If you are subject to tax under section 877, you are no longer taxed as a citizen or resident on your worldwide income. However, you must compute your tax as a nonresident according to the special rules of section 877. These rules expand the categories of income and gain on which you owe tax. You are also subject to special rules for gift and estate tax purposes that differ from those applicable to other nonresident aliens.

Tax consequences of presence in the United States after expatriation.  If, for any tax year during the 10-year period in which you are otherwise subject to section 877, you are present in the United States for more than 30 days in a calendar year ending in such tax year, you will be treated as a U.S. citizen or resident for that tax year. You will be subject to U.S. tax on your worldwide income unless the following exception applies.

Exception.

You can be present in the United States for up to 60 days without being treated as a U.S. citizen or resident if you are performing personal services in the United States for an employer who is not related (within the meaning of sections 267 and 707) to you and you meet either of the following requirements.

  • You were a U.S. citizen and, within a reasonable period following your expatriation, you became a citizen or resident fully liable to tax in the country in which you, your spouse, or either of your parents was born; or

  • For each year in the 10-year period ending on the date of expatriation, you were physically present in the United States for 30 days or less.

 

See Pub. 519, U.S. Tax Guide for Aliens, for details about what constitutes a day of presence in the United States.

When To File

File your initial Form 8854 as soon as possible after the date you relinquish U.S. citizenship or terminate your long-term residence.

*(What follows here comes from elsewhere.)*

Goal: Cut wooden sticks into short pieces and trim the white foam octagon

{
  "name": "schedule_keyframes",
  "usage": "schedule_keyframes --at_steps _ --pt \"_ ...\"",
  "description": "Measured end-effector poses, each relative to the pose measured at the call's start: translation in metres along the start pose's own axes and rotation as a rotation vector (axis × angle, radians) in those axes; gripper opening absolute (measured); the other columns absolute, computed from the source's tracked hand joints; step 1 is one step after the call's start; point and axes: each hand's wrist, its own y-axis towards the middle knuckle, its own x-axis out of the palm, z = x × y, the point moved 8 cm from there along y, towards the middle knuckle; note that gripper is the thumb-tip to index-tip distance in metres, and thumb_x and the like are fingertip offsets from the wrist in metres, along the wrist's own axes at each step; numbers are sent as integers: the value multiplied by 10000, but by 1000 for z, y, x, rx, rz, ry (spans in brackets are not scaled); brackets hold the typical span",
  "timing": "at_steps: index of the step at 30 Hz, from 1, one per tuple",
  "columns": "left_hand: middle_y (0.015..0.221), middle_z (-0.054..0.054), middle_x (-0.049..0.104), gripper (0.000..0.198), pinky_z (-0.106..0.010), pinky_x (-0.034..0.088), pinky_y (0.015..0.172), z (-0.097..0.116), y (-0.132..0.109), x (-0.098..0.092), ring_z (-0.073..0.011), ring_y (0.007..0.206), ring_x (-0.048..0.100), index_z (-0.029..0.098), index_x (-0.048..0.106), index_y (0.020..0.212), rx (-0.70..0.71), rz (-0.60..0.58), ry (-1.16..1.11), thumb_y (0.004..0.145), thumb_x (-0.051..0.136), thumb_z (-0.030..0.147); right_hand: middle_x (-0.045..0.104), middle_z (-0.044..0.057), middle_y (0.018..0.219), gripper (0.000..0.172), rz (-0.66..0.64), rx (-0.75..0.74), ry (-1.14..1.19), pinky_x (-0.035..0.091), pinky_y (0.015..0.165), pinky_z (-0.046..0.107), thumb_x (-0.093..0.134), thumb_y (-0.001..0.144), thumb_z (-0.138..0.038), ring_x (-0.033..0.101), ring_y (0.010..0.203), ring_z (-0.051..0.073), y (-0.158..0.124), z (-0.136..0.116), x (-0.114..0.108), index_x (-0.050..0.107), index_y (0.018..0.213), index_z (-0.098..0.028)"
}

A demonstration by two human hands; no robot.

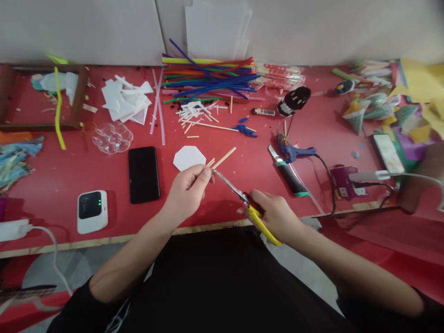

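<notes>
My left hand point(189, 187) is closed in a pinch on thin wooden sticks point(224, 158) that poke out toward the upper right. My right hand point(274, 212) grips yellow-handled scissors point(239, 194). The blades point up-left and their tips meet the sticks right at my left fingertips. A white octagonal piece point(189, 157) lies on the red table point(243, 185) just behind my left hand.
A black phone point(143, 174) and a white device point(92, 211) lie to the left. A blue glue gun point(293, 151), a utility knife point(287, 171) and cables sit to the right. Coloured straws point(208, 76), white scraps point(125, 99) and paper cones point(357, 115) fill the back.
</notes>
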Motion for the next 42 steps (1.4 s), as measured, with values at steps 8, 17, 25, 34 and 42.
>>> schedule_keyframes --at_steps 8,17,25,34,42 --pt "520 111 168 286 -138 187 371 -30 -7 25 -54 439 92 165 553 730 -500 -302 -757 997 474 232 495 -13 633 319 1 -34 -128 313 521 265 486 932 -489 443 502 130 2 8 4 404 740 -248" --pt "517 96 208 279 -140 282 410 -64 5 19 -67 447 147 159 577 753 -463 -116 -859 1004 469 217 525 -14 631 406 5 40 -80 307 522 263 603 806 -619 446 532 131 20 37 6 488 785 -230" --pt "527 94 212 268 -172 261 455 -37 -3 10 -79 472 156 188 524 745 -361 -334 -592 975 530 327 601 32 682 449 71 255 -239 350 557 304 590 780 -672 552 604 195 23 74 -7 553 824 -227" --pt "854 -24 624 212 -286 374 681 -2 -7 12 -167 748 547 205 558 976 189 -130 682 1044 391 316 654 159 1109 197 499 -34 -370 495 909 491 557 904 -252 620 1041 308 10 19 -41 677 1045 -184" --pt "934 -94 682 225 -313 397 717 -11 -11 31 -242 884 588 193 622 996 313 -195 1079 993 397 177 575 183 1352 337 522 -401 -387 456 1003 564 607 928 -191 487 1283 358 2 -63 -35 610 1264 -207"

You remain subject to tax as a U.S. citizen or resident until you both file your initial Form 8854 and notify the appropriate authorities of your expatriating act. See the Caution in Date of Tax Expatriation, earlier.

In most cases, you must file your annual Form 8854 by the due date for filing Form 1040NR, U.S. Nonresident Alien Income Tax Return, regardless of whether you are required to file Form 1040NR. If you are required to file Form 1040NR, attach Form 8854 to your Form 1040NR and file your Form 1040NR at the address in the Instructions for Form 1040NR. Also send a copy of Form 8854 to the address under Where To File below. If you are not required to file Form 1040NR, send your Form 8854 to the address under Where To File below.

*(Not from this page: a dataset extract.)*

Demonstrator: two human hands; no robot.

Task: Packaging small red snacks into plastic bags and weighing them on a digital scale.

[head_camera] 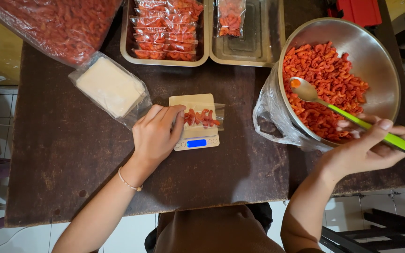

If you are present in the United States following your expatriation and are subject to tax as a U.S. citizen or resident under the rules described in Exception, earlier, file Form 8854 with your Form 1040 by the due date for filing Form 1040. Also send a copy of Form 8854 to the address under Where To File below by the due date for filing Form 1040.

Where To File

Send your Form 8854 (or a copy of your Form 8854 if you are required to attach the original to a Form 1040NR or a Form 1040) to this address.

Department of the Treasury 
Internal Revenue Service 
Philadelphia, PA 19255-0549

 

ExpatriationAfter June 16, 2008

The rules in this section apply to persons who are considered to have expatriated after June 16, 2008.

Who Must File

If you expatriated after June 16, 2008, the expatriation rules apply to you if any of the following statements apply.

  1. Your average annual net income tax liability for the 5 tax years ending before the date of expatriation is more than the amount listed next.

    1. $139,000 for 2008.

    2. $145,000 for 2009.

    3. $145,000 for 2010.

    4. $147,000 for 2011.

  2. Your net worth was $2 million or more on the date of your expatriation.

  3. You fail to certify on Form 8854 that you have complied with all federal tax obligations for the 5 tax years preceding the date of your expatriation.

  4. You expatriated before 2011 and you:

    1. Deferred the payment of tax,

    2. Have an item of eligible deferred compensation, or

    3. Have an interest in a nongrantor trust.

 

Covered expatriate.    You are a covered expatriate if you meet (1), (2), or (3), earlier.

Exception for dual-citizens and certain minors.

Dual-citizens and certain minors (defined next) are not subject to the expatriation tax even if they meet (1) or (2), earlier. However, they still must provide the certification required in (3), earlier.

Certain dual-citizens.

You may qualify for the exception described above if you meet the following requirements.

  • You became at birth a U.S. citizen and a citizen of another country and you continue to be a citizen of, and are taxed as a resident of, that other country.

  • You were a resident of the United States for not more than 10 years during the 15-tax-year period ending with the tax year during which the expatriation occurred. For the purpose of determining U.S. residency, use the substantial presence test described in chapter 1 of Pub. 519.

 

Certain minors.

You may qualify for the exception described above if you meet the following requirements.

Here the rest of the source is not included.